Now I told him that I could get an F750 fully loaded with and auto and rated gvw at 33K for probably less.

So what would any one pay for that truck do you think that he is high or is that a reasonable price for it???


----------



## pats plowing (Nov 27, 2001)

It does sound a lil high to me. I am shocked by these trucks prices anyways. My buddy down the street just bought a f450xlt V10 with a 10ft dump grain body similar to a dominator with elec. tarp 4*4 auto and 9ft fisher MM2 plow for about 50k. So take the psd and subtract the Xl add the mods and subtract plow and it will be right around $50k.
Remember it is used and its a buyers market. Go price a new one, i know its $2500 cashback or 0% for 36 on the 02 PSD's.


----------



## hoagie (Dec 5, 2002)

Thats WAY high... I wouldn't touch it. 

Sounds like this guy dumped all his $$ into the truck in aftermarket goodies, and is trying to recoup on a sale. 

You could get a REAL good deal on a brand new 7.3 leftover right about now. Save yourself about $11k.


----------



## Pelican (Nov 16, 2001)

I looked at an '02 leftover last week. MSRP on the chassis was about $39,000 a body shouldn't cost more than $8000. I think he's way out of line. I've got to wonder why he's put all those performance items on a 550 anyways. It might be beat up, even with 1000 miles.


----------



## cat320 (Aug 25, 2000)

That's what i was woundering too.This truck has sat there all last summer.Here is the guys number if any one would like to ask why he put so much into a work truckxxxxxxxxxxxx I almost choked when he told me the price .Like every one said you can get a left over 7.3 for less right now.

So I take it that any smart person will not buy this truck may be seeing it again at a lower price in the want advertser.


----------



## JD PLOWER (May 18, 2001)

Cat is this a dealer? If it is, then he's clearly high and it will be sitting for sometime (he's hoping the winter gets real busy!). If its a private seller than my guess is he figures he made a mistake for some reason by buying this and pride is keeping him from being realistic with the price. Are you looking just for long bodies with these trucks? BTW did it have a plow? If not what type of plow are you considering? 

Maybe snow on Friday  .


----------



## cat320 (Aug 25, 2000)

JD no it did't have a plow but was 4x4 ,it was a private seller would prefere a 9' body if i was to get one just for lot manuveability when plowing,I am cosidering a blizzard or a fisher but have not got that far to worrie about it yet.We should see 4"+ here for snow we shall see.


----------



## Pelican (Nov 16, 2001)

There was a new '02 F-550 at the Connex show very similar to what you described with dump body by Dejana for about $39,000 complete. It was dark metallic green. I couldn't believe the price was that low!


----------



## cat320 (Aug 25, 2000)

that sounds like a steel compared to what this guy wants.


----------



## cat320 (Aug 25, 2000)

just to tell you how far out this guy is ,I was just looking at a flyer for my local for dealer he has :
2003 F650 XLT
Auto with 210 cat ,5-7 yard body crome front bumper and grill .

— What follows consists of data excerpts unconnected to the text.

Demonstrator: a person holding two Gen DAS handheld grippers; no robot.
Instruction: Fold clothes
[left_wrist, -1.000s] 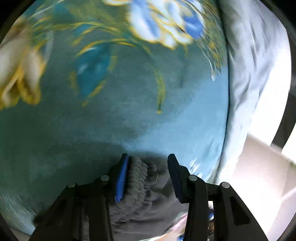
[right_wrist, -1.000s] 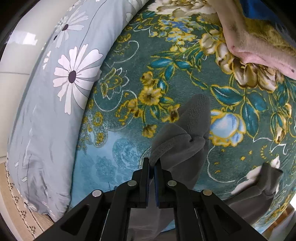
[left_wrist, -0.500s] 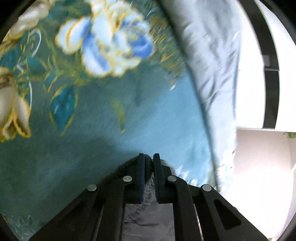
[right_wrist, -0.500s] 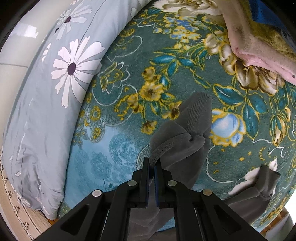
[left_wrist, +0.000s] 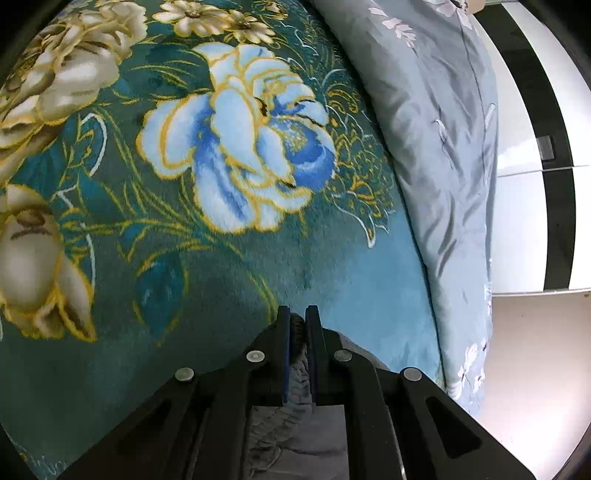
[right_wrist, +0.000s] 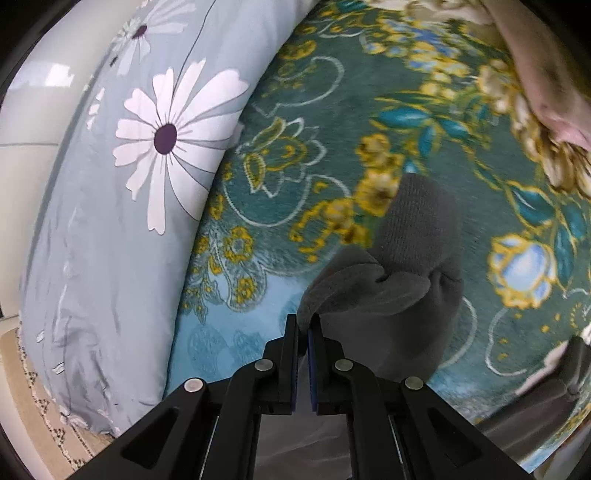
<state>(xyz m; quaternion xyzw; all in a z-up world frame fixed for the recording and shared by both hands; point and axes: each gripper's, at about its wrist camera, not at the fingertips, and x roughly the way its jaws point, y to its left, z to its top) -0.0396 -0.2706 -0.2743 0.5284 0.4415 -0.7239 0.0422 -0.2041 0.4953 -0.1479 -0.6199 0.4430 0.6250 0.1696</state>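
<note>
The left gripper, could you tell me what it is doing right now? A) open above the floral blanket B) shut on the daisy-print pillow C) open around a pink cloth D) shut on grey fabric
D: the left gripper has its jaws pinched on a bunch of the grey garment, above the floral blanket.

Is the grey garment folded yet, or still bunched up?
Still bunched, not folded. The grey garment hangs crumpled over the floral blanket, pinched by the shut right gripper and the shut left gripper.
</note>
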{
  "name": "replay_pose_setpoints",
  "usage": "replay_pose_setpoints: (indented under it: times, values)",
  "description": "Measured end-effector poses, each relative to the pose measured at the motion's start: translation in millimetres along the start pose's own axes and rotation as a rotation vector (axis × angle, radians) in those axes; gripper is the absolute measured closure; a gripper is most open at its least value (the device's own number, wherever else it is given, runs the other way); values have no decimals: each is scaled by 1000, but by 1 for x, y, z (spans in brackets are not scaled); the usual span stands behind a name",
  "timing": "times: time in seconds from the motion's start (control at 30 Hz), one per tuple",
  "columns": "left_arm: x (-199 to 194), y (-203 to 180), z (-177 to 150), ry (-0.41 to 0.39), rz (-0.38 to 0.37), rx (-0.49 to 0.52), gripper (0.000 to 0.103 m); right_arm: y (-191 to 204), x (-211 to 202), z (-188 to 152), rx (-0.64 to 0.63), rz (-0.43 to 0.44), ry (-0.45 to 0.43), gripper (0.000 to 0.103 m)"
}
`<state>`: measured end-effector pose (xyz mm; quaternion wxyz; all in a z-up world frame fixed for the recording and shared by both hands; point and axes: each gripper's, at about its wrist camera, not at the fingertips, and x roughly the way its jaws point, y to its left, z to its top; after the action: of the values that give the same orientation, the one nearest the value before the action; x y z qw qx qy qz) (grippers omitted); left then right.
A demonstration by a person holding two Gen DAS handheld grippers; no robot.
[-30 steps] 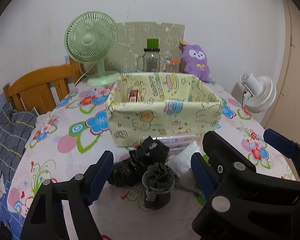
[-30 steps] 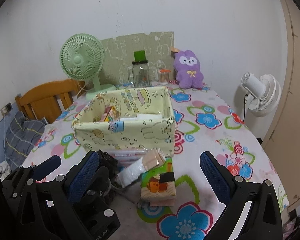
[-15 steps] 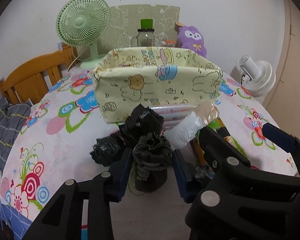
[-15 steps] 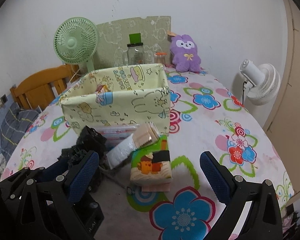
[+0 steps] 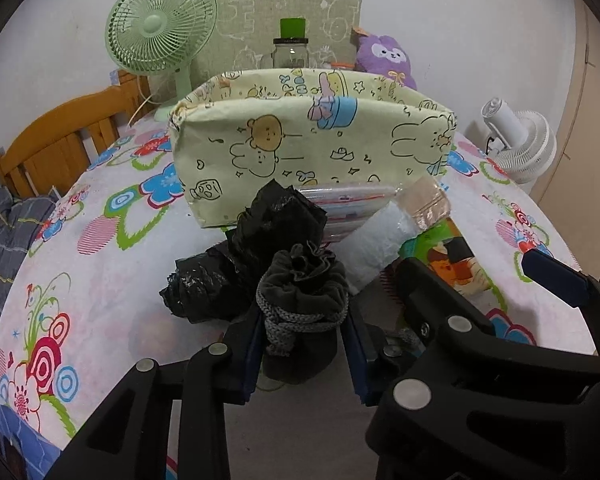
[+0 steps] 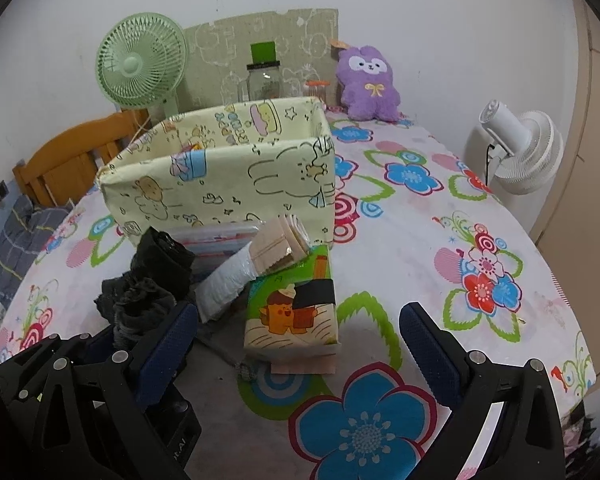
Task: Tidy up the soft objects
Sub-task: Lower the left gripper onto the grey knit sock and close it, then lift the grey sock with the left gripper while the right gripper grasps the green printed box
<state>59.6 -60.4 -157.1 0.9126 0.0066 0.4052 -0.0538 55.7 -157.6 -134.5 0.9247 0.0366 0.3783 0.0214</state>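
Note:
My left gripper (image 5: 302,344) is shut on a dark grey drawstring pouch (image 5: 302,304) that stands on the table; the pouch also shows in the right wrist view (image 6: 140,312). Behind it lie a crumpled black bag (image 5: 240,264), a white padded packet (image 5: 376,240) and a clear flat pack (image 5: 348,200). A yellow cartoon fabric basket (image 5: 312,148) stands further back. My right gripper (image 6: 296,348) is open and empty, with a green picture box (image 6: 294,312) between its fingers' line of sight.
A green desk fan (image 5: 160,36), a glass jar with a green lid (image 5: 291,48) and a purple plush (image 6: 366,80) stand at the back by the wall. A white fan (image 6: 516,152) is off the right edge. A wooden chair (image 5: 56,136) is at left.
My left gripper moved forward around the grey pouch and closed on it. The right gripper moved slightly closer to the picture box and stayed open.

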Motion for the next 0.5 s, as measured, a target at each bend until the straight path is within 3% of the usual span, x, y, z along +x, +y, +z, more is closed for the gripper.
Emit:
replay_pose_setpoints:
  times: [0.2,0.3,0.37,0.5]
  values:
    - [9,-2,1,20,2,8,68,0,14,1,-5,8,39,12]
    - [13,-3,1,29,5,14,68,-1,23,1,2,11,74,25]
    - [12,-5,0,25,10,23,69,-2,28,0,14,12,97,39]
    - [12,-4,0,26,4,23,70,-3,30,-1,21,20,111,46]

This truck will carry more tow more and has a better inside than that 550 All for the price of $43K and change so he will be sitting on that truck for quite awhile .


----------



## Mike 97 SS (Aug 11, 2002)

Cat320, true, but the F550 is 4wd and the F650's only come in 2wd I think. That would make for a really big price difference I would think. Mike


----------



## cat320 (Aug 25, 2000)

that is true the 650 is only 2wd but your getting more truck for the money the only thing your realy getting with the 550 is 4x4 and i do like the size for what i would use one for but one is a year newer it is and xlt the other is not it can carry more and pull more and if you do big lots or streets you could get away with out the 4x4 for less money.Well just my way of thinking then you could get a 550 from a dealer at a lower price .


----------



## Pelican (Nov 16, 2001)

The 4x4 option costs between 3-$4000. The guys seems like he's trying to get back every penny he's put into it.


----------



## hoagie (Dec 5, 2002)

http://www.commtruck.ford.com

Build your own 550, buy new and save yourself big $$. A comparable '02 F550 4x4 xl w/ a 4.88 is around $39k and thats just MSRP.... you can knock about $3k off of that.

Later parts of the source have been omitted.